__Task brief__:
The full listing is to be returned exactly as given, but without pictures.

__Raw data__:

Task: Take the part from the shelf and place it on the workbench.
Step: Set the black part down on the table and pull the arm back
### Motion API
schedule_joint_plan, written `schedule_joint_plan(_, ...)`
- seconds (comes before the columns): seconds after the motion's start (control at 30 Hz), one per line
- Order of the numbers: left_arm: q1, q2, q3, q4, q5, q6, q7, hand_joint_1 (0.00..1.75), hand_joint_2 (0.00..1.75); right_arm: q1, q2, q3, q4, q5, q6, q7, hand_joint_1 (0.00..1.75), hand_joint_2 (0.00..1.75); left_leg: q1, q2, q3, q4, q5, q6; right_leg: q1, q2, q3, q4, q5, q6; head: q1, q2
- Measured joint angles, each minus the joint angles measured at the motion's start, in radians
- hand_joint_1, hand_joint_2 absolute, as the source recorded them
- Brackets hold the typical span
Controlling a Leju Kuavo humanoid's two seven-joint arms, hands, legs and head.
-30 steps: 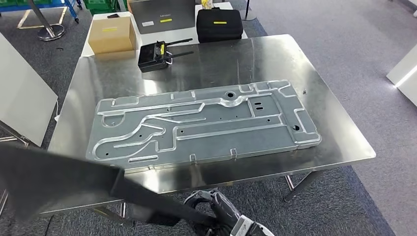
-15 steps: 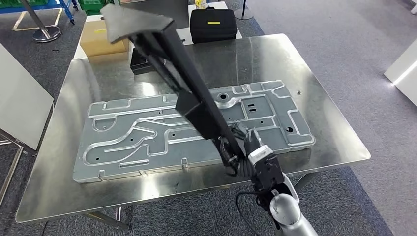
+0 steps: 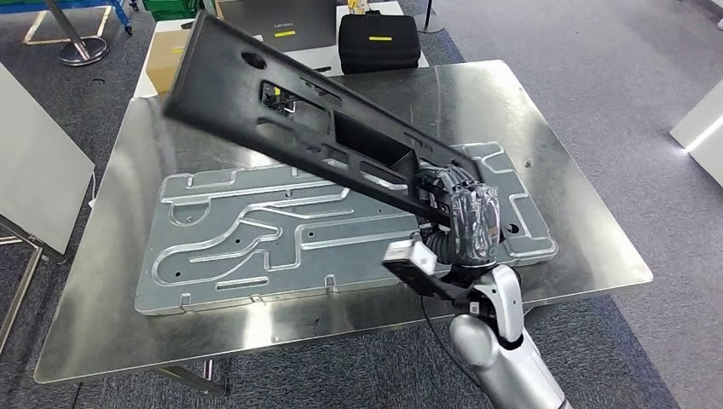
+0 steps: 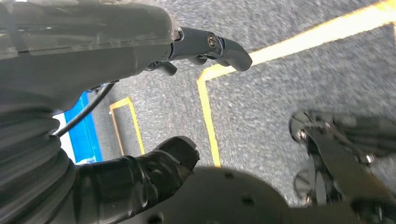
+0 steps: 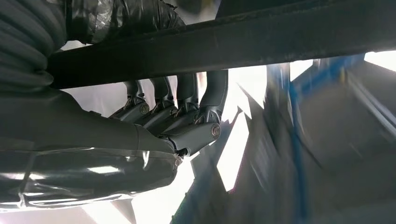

__Answer box__:
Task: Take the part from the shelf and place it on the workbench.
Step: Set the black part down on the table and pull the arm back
### Motion API
schedule_joint_plan, written `schedule_joint_plan(_, ...)`
- seconds (comes before the columns): seconds after the motion's start (control at 30 Hz), one per line
- Order of the numbers: left_arm: q1, q2, q3, q4, q5, q6, q7, hand_joint_1 (0.00..1.75), hand_joint_2 (0.00..1.75); right_arm: q1, q2, q3, q4, q5, q6, q7, hand_joint_1 (0.00..1.75), hand_joint_2 (0.00..1.75); left_leg: q1, q2, q3, q4, q5, q6; right_leg: q1, q2, q3, q4, q5, q6; head: q1, q2
- Measured joint angles, each minus the joint angles measured at the motion's start, in radians
- hand_joint_1, hand_joint_2 absolute, as the source recorded them
- Brackets hold the typical span
Controlling a Leju Kuavo humanoid's two seven-joint arms, hands, legs and head.
-30 steps: 
-15 steps: 
+0 steps: 
+0 steps: 
+0 steps: 

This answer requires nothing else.